A couple days ago I gave you a statistic that was likely pulled out of thin air, but it is one I believe in nevertheless.
If you do what the parenting experts say 35 percent of the time, you are the best parent in the world.
I've written frequently about the importance of making mistakes (e.g., here, here, here, here, here). Indeed, the longer I teach, the closer I come to the notion that education is largely a process of making mistakes. And if you should be so unfortunate as to find yourself in a position of being right all the time, of never failing, then I'd say you're living in the tedious realm of mind numbing rote, which is the opposite of learning. Parents who are not "failing" are not learning, which I assert is one of the key attributes of a "good parent." So not only do I stand beside that 35 percent number, I might even say it's a little too high. The same goes for teachers.
Yesterday's post was about a kind of failure. In the comments, Siobhan wrote:
It is a great relief to know that you can still get it wrong. I spend a lot of my time as a teacher beating myself up for not doing it better. Recently, as I have been doing a lot of reading about inspiring things other teachers have done, I have also felt my own confidence ebbing away. Beautifully framed photos and well-told stories of other people's best moments can look so intimidating, and make my own day to day efforts look a bit pathetic. So it is nice to be reminded that, even for a someone as famous as you, there is a continuous process of learning, and relearning and self-criticism and admitting to mistakes. And that not everything is inspirational and well-judged.
Let me state right here, that I "fail" as a teacher at least 65 percent of the time, if day-to-day success is measured in terms of meeting the pictures in my mind of what I think will and should happen. In fact, I've mentioned before (e.g., here, here, here) that the more vested I am in my own agenda, the more likely it is that I'll find myself frustrated. And that's, of course, because it's not my agenda, but the children's, that must stand at the heart of a play-based curriculum.
No one sets out to fail, of course, and when we succeed it's only natural to want to enthusiastically shout out like a child, "Look at me!" But Siobhan's comment makes me realize that we do ourselves and the children we teach a disservice every time we set out to succeed as well; when we plant a goal in the future and drive the children toward it, even if it's with gentle words and friendly cajoling.

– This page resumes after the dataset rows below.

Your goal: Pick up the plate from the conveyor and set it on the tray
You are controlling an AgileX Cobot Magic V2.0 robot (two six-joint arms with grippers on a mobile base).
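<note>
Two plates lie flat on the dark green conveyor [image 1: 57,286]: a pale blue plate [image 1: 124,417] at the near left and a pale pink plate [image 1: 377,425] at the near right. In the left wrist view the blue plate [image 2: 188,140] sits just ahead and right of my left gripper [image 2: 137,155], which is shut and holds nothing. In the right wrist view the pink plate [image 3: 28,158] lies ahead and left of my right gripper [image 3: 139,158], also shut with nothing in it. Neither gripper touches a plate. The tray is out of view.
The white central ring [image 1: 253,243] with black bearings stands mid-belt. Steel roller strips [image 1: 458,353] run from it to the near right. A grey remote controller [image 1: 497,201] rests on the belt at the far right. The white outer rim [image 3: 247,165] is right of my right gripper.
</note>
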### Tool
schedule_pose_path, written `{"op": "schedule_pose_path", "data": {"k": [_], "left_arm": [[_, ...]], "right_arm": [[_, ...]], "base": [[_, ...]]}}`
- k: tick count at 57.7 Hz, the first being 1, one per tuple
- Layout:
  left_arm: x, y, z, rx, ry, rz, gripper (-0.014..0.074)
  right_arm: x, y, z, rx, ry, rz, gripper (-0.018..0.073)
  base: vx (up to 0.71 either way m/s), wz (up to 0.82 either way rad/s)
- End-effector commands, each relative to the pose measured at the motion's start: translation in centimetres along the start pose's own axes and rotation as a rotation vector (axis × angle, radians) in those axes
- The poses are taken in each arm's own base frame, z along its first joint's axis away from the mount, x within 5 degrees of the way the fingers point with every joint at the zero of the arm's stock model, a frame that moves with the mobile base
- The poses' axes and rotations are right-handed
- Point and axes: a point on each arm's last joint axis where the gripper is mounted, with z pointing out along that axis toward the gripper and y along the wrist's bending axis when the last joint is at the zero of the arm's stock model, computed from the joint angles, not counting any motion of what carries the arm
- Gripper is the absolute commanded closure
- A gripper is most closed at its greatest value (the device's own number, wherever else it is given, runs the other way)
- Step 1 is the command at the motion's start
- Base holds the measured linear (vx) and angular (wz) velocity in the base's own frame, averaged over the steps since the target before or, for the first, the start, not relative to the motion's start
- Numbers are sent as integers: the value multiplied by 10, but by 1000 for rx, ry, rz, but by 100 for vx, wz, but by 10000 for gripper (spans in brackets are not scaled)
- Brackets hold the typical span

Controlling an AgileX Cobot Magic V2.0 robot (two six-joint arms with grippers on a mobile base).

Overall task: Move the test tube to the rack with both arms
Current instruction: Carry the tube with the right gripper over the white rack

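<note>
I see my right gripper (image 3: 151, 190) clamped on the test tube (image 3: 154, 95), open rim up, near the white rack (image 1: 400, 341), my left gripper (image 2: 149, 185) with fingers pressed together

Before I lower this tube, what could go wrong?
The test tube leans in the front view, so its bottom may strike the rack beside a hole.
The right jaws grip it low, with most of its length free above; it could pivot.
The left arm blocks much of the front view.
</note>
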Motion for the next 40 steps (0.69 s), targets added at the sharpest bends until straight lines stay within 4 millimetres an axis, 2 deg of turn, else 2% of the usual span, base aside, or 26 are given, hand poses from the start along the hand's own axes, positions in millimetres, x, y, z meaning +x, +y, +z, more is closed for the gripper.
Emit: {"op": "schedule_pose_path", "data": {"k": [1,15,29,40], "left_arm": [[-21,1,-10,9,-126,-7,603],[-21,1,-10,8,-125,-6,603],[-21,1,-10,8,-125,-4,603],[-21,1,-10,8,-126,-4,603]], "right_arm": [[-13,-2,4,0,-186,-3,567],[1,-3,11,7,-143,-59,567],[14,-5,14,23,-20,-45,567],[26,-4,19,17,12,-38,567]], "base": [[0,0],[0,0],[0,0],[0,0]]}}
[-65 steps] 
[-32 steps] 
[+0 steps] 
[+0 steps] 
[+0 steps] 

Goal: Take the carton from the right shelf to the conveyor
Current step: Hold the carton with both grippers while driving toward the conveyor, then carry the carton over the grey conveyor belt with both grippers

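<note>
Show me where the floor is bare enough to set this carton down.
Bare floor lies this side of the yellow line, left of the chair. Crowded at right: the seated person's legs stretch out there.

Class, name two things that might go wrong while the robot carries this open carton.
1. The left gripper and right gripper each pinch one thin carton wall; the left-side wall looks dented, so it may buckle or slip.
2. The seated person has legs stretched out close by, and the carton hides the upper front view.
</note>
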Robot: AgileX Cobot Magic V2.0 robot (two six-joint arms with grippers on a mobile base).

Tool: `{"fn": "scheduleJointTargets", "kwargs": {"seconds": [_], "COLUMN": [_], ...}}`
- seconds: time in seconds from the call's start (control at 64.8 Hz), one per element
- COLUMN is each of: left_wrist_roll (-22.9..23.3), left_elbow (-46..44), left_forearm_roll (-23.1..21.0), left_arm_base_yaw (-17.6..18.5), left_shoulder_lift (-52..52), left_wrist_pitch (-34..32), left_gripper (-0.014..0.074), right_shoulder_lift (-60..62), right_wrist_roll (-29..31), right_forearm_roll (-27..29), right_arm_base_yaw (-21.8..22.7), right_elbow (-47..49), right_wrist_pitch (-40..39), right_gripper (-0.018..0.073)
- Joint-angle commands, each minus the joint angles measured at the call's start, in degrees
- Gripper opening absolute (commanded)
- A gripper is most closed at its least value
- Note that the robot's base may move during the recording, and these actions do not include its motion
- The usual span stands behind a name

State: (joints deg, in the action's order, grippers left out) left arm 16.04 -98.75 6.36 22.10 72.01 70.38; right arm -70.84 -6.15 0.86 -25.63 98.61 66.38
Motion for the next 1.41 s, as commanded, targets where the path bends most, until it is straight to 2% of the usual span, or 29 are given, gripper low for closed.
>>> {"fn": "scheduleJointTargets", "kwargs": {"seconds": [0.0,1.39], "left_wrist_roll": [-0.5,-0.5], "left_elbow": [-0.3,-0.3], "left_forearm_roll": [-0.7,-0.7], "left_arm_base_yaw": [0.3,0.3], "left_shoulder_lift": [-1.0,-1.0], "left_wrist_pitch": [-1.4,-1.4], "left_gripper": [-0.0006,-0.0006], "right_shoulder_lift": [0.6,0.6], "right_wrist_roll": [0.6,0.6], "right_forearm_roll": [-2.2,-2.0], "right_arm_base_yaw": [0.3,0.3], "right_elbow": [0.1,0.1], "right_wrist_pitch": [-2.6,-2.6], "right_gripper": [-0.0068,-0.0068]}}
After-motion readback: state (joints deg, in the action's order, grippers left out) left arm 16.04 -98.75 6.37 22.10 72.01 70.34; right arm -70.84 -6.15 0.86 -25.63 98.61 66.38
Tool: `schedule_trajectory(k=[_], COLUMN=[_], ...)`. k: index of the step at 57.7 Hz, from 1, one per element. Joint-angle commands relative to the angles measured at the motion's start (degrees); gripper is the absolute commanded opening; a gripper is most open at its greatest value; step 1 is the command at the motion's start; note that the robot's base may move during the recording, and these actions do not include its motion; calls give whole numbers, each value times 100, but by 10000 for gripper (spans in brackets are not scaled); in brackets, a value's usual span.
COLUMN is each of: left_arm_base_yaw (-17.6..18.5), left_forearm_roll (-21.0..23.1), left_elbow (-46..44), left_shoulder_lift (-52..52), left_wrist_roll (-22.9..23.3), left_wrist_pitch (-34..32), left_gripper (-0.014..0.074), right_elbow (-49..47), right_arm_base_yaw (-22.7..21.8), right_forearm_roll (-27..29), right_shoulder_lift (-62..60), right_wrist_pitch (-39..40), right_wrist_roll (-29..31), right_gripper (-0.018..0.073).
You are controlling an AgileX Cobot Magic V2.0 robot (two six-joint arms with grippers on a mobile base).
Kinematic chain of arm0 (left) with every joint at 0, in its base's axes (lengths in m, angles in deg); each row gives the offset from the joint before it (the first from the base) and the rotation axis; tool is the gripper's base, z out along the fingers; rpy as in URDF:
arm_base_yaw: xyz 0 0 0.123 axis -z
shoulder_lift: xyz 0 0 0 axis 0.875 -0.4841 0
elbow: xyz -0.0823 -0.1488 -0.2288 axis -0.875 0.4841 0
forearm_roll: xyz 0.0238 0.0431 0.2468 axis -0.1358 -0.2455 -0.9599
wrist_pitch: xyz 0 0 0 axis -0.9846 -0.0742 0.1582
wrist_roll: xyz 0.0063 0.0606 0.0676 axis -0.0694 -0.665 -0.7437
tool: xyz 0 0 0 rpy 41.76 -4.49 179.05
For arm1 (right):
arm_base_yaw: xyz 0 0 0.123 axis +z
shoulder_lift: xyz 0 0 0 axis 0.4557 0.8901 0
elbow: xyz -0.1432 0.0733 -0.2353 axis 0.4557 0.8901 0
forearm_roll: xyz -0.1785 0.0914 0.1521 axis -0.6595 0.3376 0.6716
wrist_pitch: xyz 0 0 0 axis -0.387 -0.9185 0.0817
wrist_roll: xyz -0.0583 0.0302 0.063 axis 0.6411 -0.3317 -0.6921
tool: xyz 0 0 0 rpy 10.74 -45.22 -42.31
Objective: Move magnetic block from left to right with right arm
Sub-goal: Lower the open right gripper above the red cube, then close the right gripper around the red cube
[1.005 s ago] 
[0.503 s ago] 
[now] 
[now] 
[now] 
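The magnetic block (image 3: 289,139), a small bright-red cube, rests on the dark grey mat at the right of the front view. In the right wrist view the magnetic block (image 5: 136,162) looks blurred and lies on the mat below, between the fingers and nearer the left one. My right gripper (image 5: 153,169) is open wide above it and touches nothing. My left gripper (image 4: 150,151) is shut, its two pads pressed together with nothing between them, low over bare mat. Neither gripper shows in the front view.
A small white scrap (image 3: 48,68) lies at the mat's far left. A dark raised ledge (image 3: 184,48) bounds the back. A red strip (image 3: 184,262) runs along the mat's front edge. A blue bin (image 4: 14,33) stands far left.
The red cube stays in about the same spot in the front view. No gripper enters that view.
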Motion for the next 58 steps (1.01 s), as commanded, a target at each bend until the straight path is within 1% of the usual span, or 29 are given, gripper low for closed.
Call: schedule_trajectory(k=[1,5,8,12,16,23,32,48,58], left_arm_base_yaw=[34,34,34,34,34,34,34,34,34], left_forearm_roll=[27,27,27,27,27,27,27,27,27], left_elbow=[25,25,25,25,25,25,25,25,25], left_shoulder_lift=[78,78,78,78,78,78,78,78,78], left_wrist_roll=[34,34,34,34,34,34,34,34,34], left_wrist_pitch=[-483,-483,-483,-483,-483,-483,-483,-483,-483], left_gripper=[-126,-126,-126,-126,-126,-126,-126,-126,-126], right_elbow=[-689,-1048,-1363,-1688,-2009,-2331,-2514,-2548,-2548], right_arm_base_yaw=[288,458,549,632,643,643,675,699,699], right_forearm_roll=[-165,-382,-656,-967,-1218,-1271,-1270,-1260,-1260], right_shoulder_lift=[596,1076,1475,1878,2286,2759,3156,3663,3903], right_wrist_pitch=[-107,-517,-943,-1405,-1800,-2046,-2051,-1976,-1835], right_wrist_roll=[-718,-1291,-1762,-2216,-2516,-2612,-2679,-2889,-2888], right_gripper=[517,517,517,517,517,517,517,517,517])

We rob them of the process of learning, pushing them instead toward a kind of fait accompli, a thing they will only partially understand or even care about. It's a kind of learning perhaps, but an impoverished one that comes from without rather than within.
Matty used wood, nails, and string to make this addition to our scarecrow.
Last week I'd had an idea about using string and nails. I drove some nails partially into trunks and stumps, then set out several balls of plain, old cotton string and some scissors, the idea being that the kids could create a string house or artwork or whatever by wrapping and connecting those nails with the string. I'd even planned on them wanting to hammer in new nails as their play evolved. Naturally, the first child on the scene, when I described my idea to him, tied one end of the string to a nail, then with the idea of making a "giant house," marched the ball around the plants in our garden until he was snapping off their tops and yanking them up by their roots.
Fortunately, our day was just getting started and the others hadn't seen this foray, so I quickly diverted him in another direction, cut away the destructive string, reset the plants, then threw up my hands when Amanda, the parent-teacher in charge of the workbench, arrived on the scene, telling her, "My idea isn't going to work. You have string, scissors, hammers and nails." She's been working in our classroom for a lot of years now, so she knew what to do. Later, when I returned to check on things, I asked, "How's it going?" She just answered, "Kids and tools."
Some of the kids, without my directing them, wound up doing the kinds
of things I'd originally envisioned.
This was a spider web.
I don't know what this was.
Here's a giant letter "T" . . .
. . . which inspired a friend to make one of his own, which he later
declared to be a hammer. I said, "You made a hammer with a hammer."
And he answered, "I did!"
In a play-based curriculum, the only failures are those that come when adults cling too possessively to their own agendas, either driving children toward their predetermined goal, or pulling out their own hair in frustration when the children, as they always will, seek to make it (whatever it is) their own.
The following day, the string and scissors found their way up into the lilac forts, where the
construction techniques we had taught ourselves were given wider expression.
The children augmented their creations with masking tape as well.
It's something I need to remind myself of every day, this setting aside of my own agenda. We all should, I think. There is great power in standing before children and saying, I don't know what to do.
When we do that as teachers, we put learning in the children's hands, and in doing that we cannot fail.